ADAPT: direct aspiration first pass technique; MRS: modified Rankin scale; mTICI: modified thrombolysis in cerebral infarction; NIHSS: National Institutes of Health Stroke Scale; NR: not-reachable by telephone; SAVE: stent retriever assisted vacuum-locked extraction.

a

Percentage values refer to percentage of patients among those available for follow-up.

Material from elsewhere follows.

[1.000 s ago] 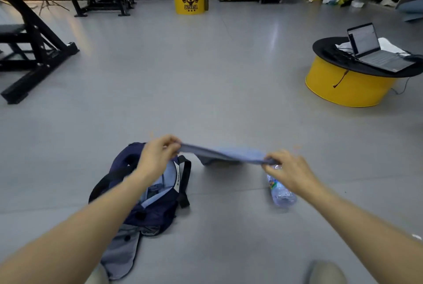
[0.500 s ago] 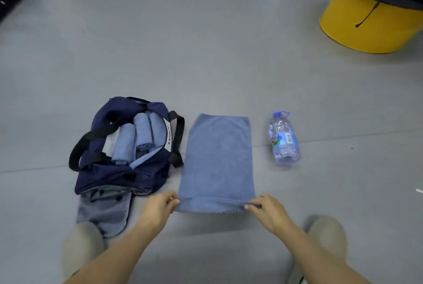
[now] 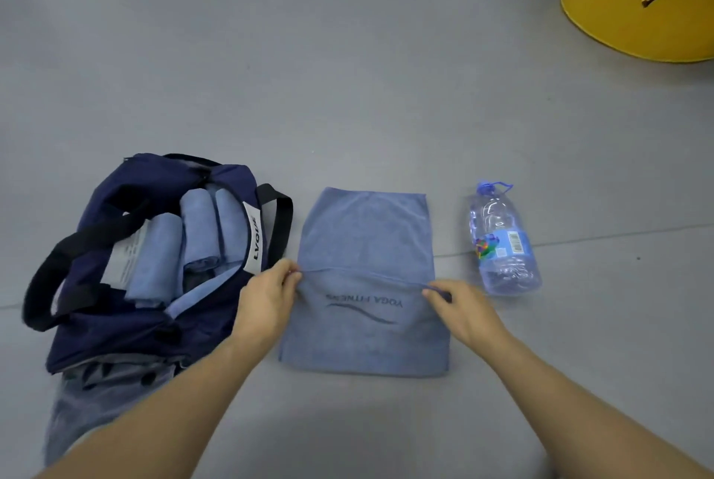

Forty-seven patients (87%) achieved revascularization with 28 patients (52%) of those achieving full (TICI 3) revascularization (Table 2). Positioning of the Sofia PLUS catheter in the target vessel at the site of occlusion was achieved in 94% of cases (n=51) (Figure 1). Of the three cases in which the Sofia PLUS was unsuccessfully navigated to the site of thromboembolus, two involved an M1 segment occlusion and one involved an M2 segment occlusion.

Figure 1.

Figure 1.

Demonstrates complete M1-segment occlusion of the right middle cerebral artery (a) and subsequent complete revascularization (b) after successful distal navigation of the Sofia 6-French (6F) PLUS catheter and a single thrombectomy pass using aspiration in conjunction with a stent retriever.

Clinical outcomes

The mean length of hospital stay was 9.57 (1.08) days. The average NIHSS at time of discharge was 8.98 (1.02). One patient had transitioned to comfort measures and was deemed not testable at the time of discharge while four patients (7%) died during hospitalization. Of the 44 patients with final outcome data at 60–90 days, 41% (n = 18) had a good outcome (MRS 0–2) and 41% (n = 18) had a poor outcome (MRS 3–5). A total of eight patients (18%) were deceased at the time of final follow-up (including four inpatient deaths). One patient developed an additional stroke approximately three months following initial treatment requiring hospitalization and thrombectomy at an outside hospital. Ten of 54 patients (19%) were lost to follow-up or not reachable by telephone for interview (Table 2).

Complications

There were no procedural complications directly related to use of the Sofia PLUS catheter, such as flow-limited arterial vasospasm, arterial laceration or dissection. Overall, there was a very low procedural complication rate with one patient developing an intra-procedural neck hemorrhage from the cervical internal carotid artery during stenting for treatment of severe atherosclerotic disease-related stenosis, which required vessel sacrifice. Another patient went on to develop a complete left middle cerebral artery infarction following thrombectomy and later required a decompressive craniectomy. No patients developed vasospasm of the upper cervical and intracranial internal carotid artery.

Discussion

Several recent clinical trials have demonstrated the profound impact of mechanical thrombectomy on lowering mortality and improving clinical outcomes in select patients with acute ischemic stroke caused by large-vessel occlusion.17 Two recent multi-center studies have reported use of the new Sofia PLUS catheter for mechanical thrombectomy, citing high revascularization rates when used alone with ADAPT or with adjunctive thrombectomy devices such as a stent-retriever.15,16 This report adds to the overall experience with the Sofia PLUS catheter in 54 patients using a mixture of thrombectomy techniques.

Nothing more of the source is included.